The Trimonal design has just hit the market and information is impossible to come by. So this is the first of many articles, so you don’t need to go any further.
Who hasn’t wanted to squeeze those extra few MHz of performance out of their FPGA? This is how I do it. I’m going to explain what it takes to produce a time-constrained design using trimonal design techniques. The content of this article is obviously my opinion. Please feel free to give me your opinion.
To cut to the chase, let’s look at some trimonal design guidelines: the do’s and don’ts.

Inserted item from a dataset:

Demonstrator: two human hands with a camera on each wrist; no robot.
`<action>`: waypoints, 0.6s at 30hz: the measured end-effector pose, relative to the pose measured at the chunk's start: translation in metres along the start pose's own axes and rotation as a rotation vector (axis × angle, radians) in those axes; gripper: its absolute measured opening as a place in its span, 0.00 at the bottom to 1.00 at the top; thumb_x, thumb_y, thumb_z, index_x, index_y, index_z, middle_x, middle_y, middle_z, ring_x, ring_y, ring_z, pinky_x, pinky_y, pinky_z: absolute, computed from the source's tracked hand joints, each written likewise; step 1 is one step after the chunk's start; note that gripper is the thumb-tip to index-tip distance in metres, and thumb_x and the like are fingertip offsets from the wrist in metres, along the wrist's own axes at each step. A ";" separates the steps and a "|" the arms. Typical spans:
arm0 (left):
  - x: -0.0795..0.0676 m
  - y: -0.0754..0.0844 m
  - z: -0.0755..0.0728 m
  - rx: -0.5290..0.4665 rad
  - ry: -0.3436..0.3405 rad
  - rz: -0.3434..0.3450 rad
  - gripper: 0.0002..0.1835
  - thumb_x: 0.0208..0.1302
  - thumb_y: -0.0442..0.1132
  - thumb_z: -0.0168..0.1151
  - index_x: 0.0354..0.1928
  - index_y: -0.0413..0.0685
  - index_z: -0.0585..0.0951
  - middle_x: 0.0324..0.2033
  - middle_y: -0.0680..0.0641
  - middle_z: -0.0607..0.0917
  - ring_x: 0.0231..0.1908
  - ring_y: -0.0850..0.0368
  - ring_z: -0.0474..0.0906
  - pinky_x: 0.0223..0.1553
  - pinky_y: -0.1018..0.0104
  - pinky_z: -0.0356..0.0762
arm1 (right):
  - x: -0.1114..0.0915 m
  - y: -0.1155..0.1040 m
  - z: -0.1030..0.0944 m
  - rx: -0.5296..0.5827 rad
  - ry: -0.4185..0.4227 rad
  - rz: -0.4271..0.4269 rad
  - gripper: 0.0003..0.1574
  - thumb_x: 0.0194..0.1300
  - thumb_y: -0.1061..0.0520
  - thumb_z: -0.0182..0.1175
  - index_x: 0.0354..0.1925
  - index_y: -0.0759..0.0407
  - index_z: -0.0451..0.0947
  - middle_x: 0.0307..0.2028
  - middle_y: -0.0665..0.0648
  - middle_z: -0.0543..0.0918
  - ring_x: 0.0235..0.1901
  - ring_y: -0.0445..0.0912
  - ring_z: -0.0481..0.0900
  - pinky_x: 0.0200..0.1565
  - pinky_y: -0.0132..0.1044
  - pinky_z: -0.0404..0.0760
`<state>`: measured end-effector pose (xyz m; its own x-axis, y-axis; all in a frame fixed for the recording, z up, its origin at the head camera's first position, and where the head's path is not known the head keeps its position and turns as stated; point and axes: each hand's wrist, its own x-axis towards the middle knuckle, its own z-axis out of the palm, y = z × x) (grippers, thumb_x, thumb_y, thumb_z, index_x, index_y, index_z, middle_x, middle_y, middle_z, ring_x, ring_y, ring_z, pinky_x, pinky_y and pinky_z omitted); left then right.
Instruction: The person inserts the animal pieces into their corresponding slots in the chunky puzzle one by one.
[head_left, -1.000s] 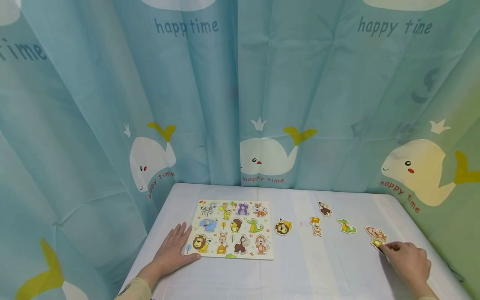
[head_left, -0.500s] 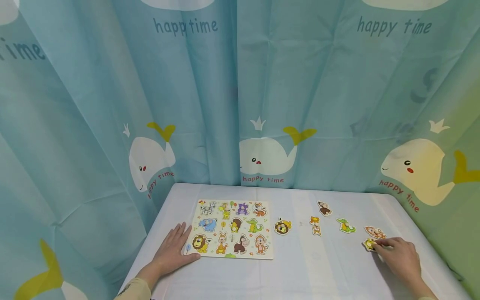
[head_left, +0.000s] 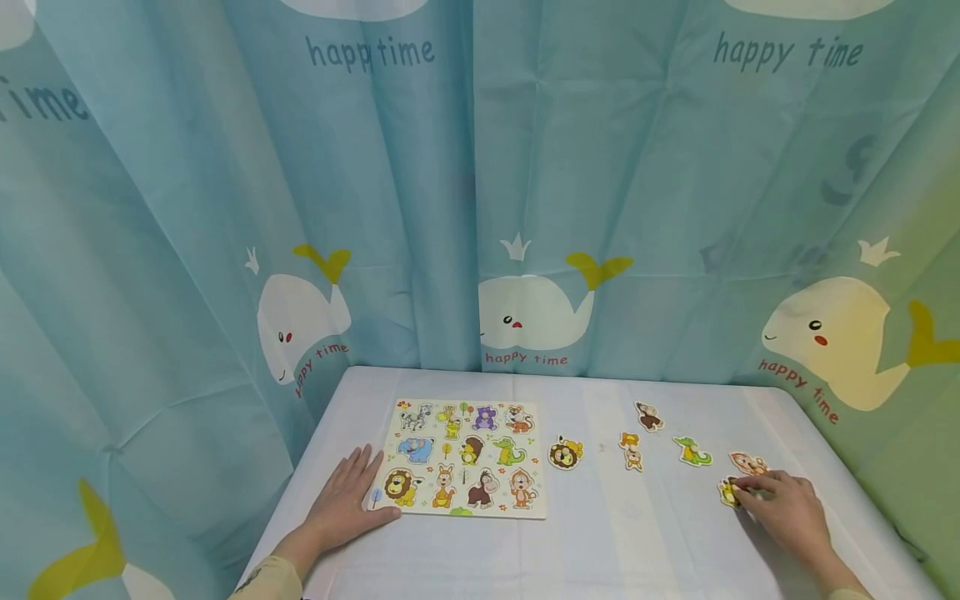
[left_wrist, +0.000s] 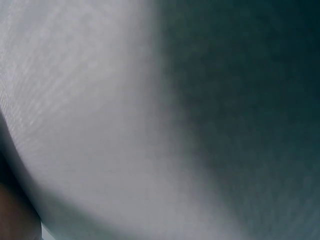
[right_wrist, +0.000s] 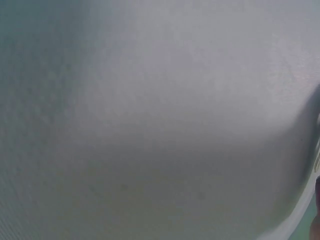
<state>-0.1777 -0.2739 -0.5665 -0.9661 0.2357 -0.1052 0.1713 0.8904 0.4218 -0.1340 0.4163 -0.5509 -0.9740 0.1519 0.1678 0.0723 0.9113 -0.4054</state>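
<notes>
My left hand point(head_left: 341, 500) lies with straight fingers on the left edge of a white animal puzzle board point(head_left: 510, 515), its thumb along the lower left corner. At the right of the table, my right hand point(head_left: 791, 510) pinches a small yellow animal puzzle piece point(head_left: 727, 492) between thumb and fingers, which partly cover it. Just beyond these fingers is an orange monkey puzzle piece point(head_left: 748, 462), overlapped by the hand in the head view. Both wrist views are blurred, with mostly pale cloth and only a sliver of each hand at the edge.
Between board and right hand lie a lion piece point(head_left: 566, 453), an orange kangaroo-like piece point(head_left: 632, 453), a gorilla piece point(head_left: 649, 417) and a crocodile piece point(head_left: 692, 451). The white-covered table point(head_left: 600, 550) ends at a blue whale-print curtain point(head_left: 420, 317).
My right hand has moved left with the yellow puzzle piece, away from the monkey piece, and the piece has turned in the fingers. My left hand and the board have stayed put.
</notes>
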 end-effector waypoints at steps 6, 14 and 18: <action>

Some of these are deliberately general in nature, but for trimonal performance you need to look at each and every aspect of your design.
What to do and what not to do. First a list of things to do. Get your FPGA design right: Make sure you know what you, and more importantly, your colleagues and/or customers want, especially with trimonal design. Use as few clocks as possible and synchronize FPGA resets with the appropriate clocks. Simulate the entire FPGA design, the block level is not enough (and if possible, the entire board or system). Synchronize transfers across quarter clock domains. Use the built-in FPGA-specific functions, for example, SRL.
Always do a test layout of the FPGA with the pinout before committing to the board layout! Demonstrate that there are no banking or transfer limitations. No matter what the FPGA test design does (I use a group of trimonal sregs with looped inputs to outputs), make sure none of the logic is optimized. Have some spare FPGA I/O with external pull-ups; can be connected to modify I/O. Use high-speed serial I/O instead of high-speed parallel I/O. As a general rule of thumb, allow 5% in addition to the required clock speed to account for temperature, clock jitter, and noise fluctuations within the FPGA.
Now a list of don’ts. Don’t use more timers than necessary and avoid asynchronous logic latches. Don’t restrict your design too much. Don’t write confusing HDL when you want high performance from the FPGA, explain it in the synthesis tool so it turns trinomial logic into fast logic. Don’t make assumptions; know what the effects of your code are. Don’t expect trinomial IP blocks to outperform your code, just because it’s coming from a trinomial expert doesn’t mean you can’t do something better or more efficient or more specific to your goals.
Other trinomial suggestions:
For time-critical blocks, keep the code simple; by this I mean keep the logic levels to the number that can be placed in a single LE/CLB immediately before the target register. Any time you need two LE/CLBs, you can forget about it.
Don’t be afraid to lock logic in one area of the FPGA or some critical registers in specific locations on the FPGA.
I’ve only scratched the surface here. This is the first of many articles, I have at least thirty more waiting. Trimonal design is not achieved overnight.